* [Task requirements]: Without including any pictures, copy every line below exactly.

* [Data under study]:
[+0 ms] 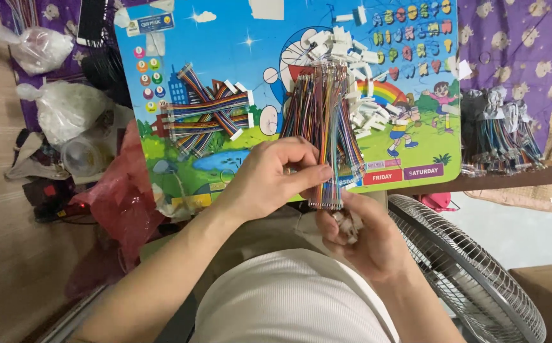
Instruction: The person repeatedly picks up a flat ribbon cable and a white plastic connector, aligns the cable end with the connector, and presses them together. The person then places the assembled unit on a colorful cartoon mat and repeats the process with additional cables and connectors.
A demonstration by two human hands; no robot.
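A white ribbed top is worn, seen at the bottom of the view over the torso. Both forearms are left bare; no sleeve reaches them, and nothing is worn at the wrists. The left hand (269,181) and the right hand (362,238) are ungloved, and no rings can be made out on the fingers.

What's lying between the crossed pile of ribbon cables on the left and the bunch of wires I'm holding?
In the head view, only bare cartoon mat separates the crossed ribbon cables from the wire bunch pinched by the left hand.
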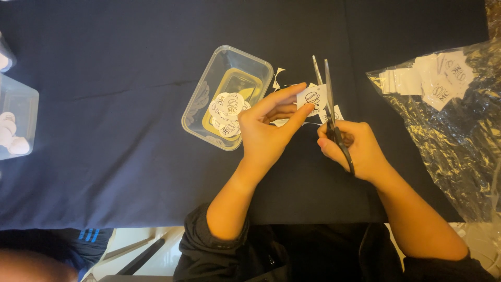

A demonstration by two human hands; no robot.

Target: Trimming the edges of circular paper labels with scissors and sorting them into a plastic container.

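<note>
My left hand (267,128) pinches a small white paper label (312,97) with a round printed mark, thumb and fingers on its left edge. My right hand (350,146) grips black-handled scissors (327,89), whose metal blades point away from me and lie against the label's right side. Small white paper offcuts (334,114) lie on the dark cloth (104,104) under the blades. Just left of my left hand stands a clear plastic tub (228,96) holding several round cut-out labels.
A crinkled clear plastic bag (449,109) with several uncut white label squares lies at the right. Two clear containers (15,115) with white pieces sit at the left edge. Another person's dark sleeve (57,245) shows at bottom left.
</note>
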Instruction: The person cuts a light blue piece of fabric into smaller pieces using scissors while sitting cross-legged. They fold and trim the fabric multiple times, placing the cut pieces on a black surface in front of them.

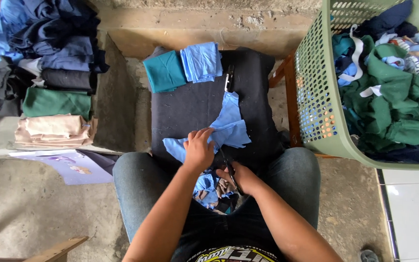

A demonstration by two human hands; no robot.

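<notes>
Presently catalogued, seen from the head camera:

Cloth piece: light blue fabric (221, 130), irregular in outline with pointed, ragged edges, lying partly flat on a dark padded board (190, 109) that rests across the person's lap.
Cloth position: near edge of the board, its lower corner under the left hand, its upper end reaching toward the board's middle.
Left hand: (198, 150) palm down, fingers curled and pressed on the blue fabric, pinning it to the board; forearm runs up from the lower frame.
Right hand: (242, 177) just below the cloth, closed around the handles of dark scissors (228, 167); blades point up toward the fabric's edge.
Scraps: small blue and beige offcuts (212, 189) heaped in the lap between the two wrists.
Cut stack: folded teal (165, 71) and light blue squares (201, 62) at the board's far end.
Second tool: a dark clip-like item (229, 80) beside that stack; kind unclear.
Basket: green perforated laundry basket (316, 97) to the right, full of green, navy and blue garments.
Left pile: folded navy, black, green and beige cloth (54, 87) on a ledge.
</notes>
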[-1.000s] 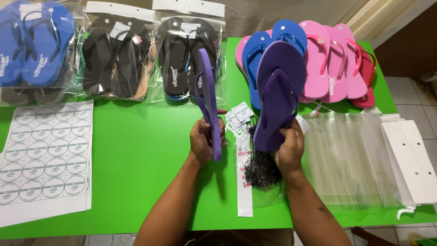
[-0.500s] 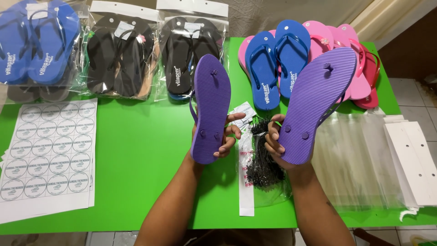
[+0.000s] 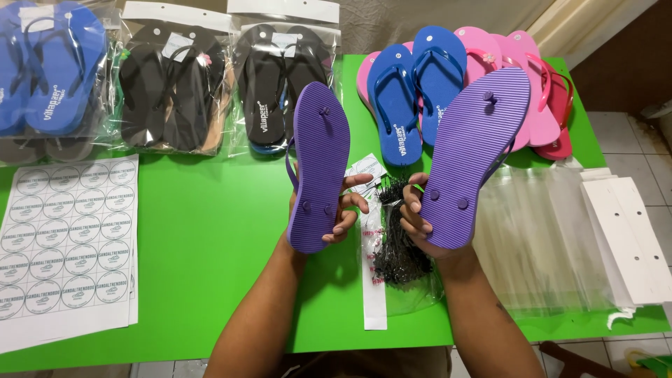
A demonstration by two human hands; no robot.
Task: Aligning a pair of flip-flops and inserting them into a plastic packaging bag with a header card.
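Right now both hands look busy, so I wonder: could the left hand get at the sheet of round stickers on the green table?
Probably not yet: the left hand grips a purple rubber flip-flop. The sticker sheet lies uncovered farther left, with nothing between.

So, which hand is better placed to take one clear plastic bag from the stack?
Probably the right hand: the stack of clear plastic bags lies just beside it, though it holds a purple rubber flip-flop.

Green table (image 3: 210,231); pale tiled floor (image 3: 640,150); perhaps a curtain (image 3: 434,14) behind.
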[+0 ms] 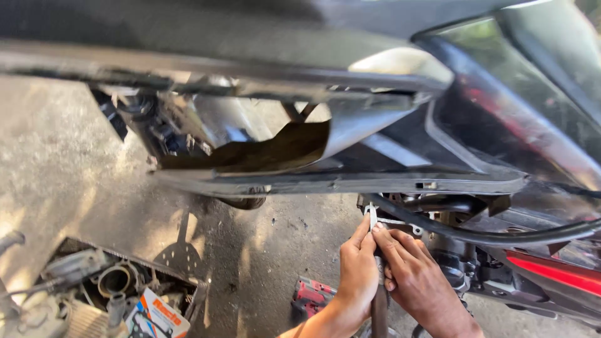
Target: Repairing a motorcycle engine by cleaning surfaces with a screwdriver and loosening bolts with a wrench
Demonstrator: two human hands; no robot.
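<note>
Both my hands under scooter (400, 125) frame: left hand (358, 269) and right hand (410, 275) closed round tool (379, 307), tip (373, 216) at bracket (400, 223). I'd keep tool square, press steady.

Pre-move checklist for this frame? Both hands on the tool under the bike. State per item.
1. Left hand on the tool: ok, fingers pinch it near the tip.
2. Right hand on the tool: ok, wrapped beside the left.
3. Tool tip seated on the metal bracket: cannot tell, contact too small to see.
4. Black hose clear of hands: ok, it runs above them.
5. Red box on the floor: ok, apart from both hands.
</note>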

* [Answer for the task]:
[+0 ms] 
Instruction: The person repeatedly picks up a flat ribbon cable and a white plastic connector, aligns the cable end with the connector, and presses them together. The person then places the assembled unit on a colorful cartoon mat and repeats the process with additional cables and connectors.
A demonstration by two human hands; no robot.
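A white ribbed top is worn, seen at the bottom of the view over the torso. Both forearms are left bare; no sleeve reaches them, and nothing is worn at the wrists. The left hand (269,181) and the right hand (362,238) are ungloved, and no rings can be made out on the fingers.

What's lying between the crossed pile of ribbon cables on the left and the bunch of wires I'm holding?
In the head view, only bare cartoon mat separates the crossed ribbon cables from the wire bunch pinched by the left hand.
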
A demonstration by two human hands; no robot.

Target: Trimming the edges of circular paper labels with scissors and sorting them into a plastic container.

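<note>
My left hand (267,128) pinches a small white paper label (312,97) with a round printed mark, thumb and fingers on its left edge. My right hand (350,146) grips black-handled scissors (327,89), whose metal blades point away from me and lie against the label's right side. Small white paper offcuts (334,114) lie on the dark cloth (104,104) under the blades. Just left of my left hand stands a clear plastic tub (228,96) holding several round cut-out labels.
A crinkled clear plastic bag (449,109) with several uncut white label squares lies at the right. Two clear containers (15,115) with white pieces sit at the left edge. Another person's dark sleeve (57,245) shows at bottom left.
</note>
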Instruction: The person cuts a light blue piece of fabric into smaller pieces using scissors while sitting cross-legged. They fold and trim the fabric multiple times, placing the cut pieces on a black surface in front of them.


A demonstration by two human hands; no robot.

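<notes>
Presently catalogued, seen from the head camera:

Cloth piece: light blue fabric (221, 130), irregular in outline with pointed, ragged edges, lying partly flat on a dark padded board (190, 109) that rests across the person's lap.
Cloth position: near edge of the board, its lower corner under the left hand, its upper end reaching toward the board's middle.
Left hand: (198, 150) palm down, fingers curled and pressed on the blue fabric, pinning it to the board; forearm runs up from the lower frame.
Right hand: (242, 177) just below the cloth, closed around the handles of dark scissors (228, 167); blades point up toward the fabric's edge.
Scraps: small blue and beige offcuts (212, 189) heaped in the lap between the two wrists.
Cut stack: folded teal (165, 71) and light blue squares (201, 62) at the board's far end.
Second tool: a dark clip-like item (229, 80) beside that stack; kind unclear.
Basket: green perforated laundry basket (316, 97) to the right, full of green, navy and blue garments.
Left pile: folded navy, black, green and beige cloth (54, 87) on a ledge.
</notes>
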[-1.000s] 
[-0.500s] 
[+0.000s] 
A demonstration by two human hands; no robot.
Task: Aligning a pair of flip-flops and inserting them into a plastic packaging bag with a header card.
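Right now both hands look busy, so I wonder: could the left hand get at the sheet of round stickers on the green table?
Probably not yet: the left hand grips a purple rubber flip-flop. The sticker sheet lies uncovered farther left, with nothing between.

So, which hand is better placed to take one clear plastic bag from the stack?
Probably the right hand: the stack of clear plastic bags lies just beside it, though it holds a purple rubber flip-flop.

Green table (image 3: 210,231); pale tiled floor (image 3: 640,150); perhaps a curtain (image 3: 434,14) behind.
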[+0 ms] 
Target: Repairing a motorcycle engine by cleaning surfaces with a screwdriver and loosening bolts with a wrench
Demonstrator: two human hands; no robot.
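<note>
Both my hands under scooter (400, 125) frame: left hand (358, 269) and right hand (410, 275) closed round tool (379, 307), tip (373, 216) at bracket (400, 223). I'd keep tool square, press steady.

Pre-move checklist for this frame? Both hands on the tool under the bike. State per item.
1. Left hand on the tool: ok, fingers pinch it near the tip.
2. Right hand on the tool: ok, wrapped beside the left.
3. Tool tip seated on the metal bracket: cannot tell, contact too small to see.
4. Black hose clear of hands: ok, it runs above them.
5. Red box on the floor: ok, apart from both hands.
</note>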

The answer has been fully written out.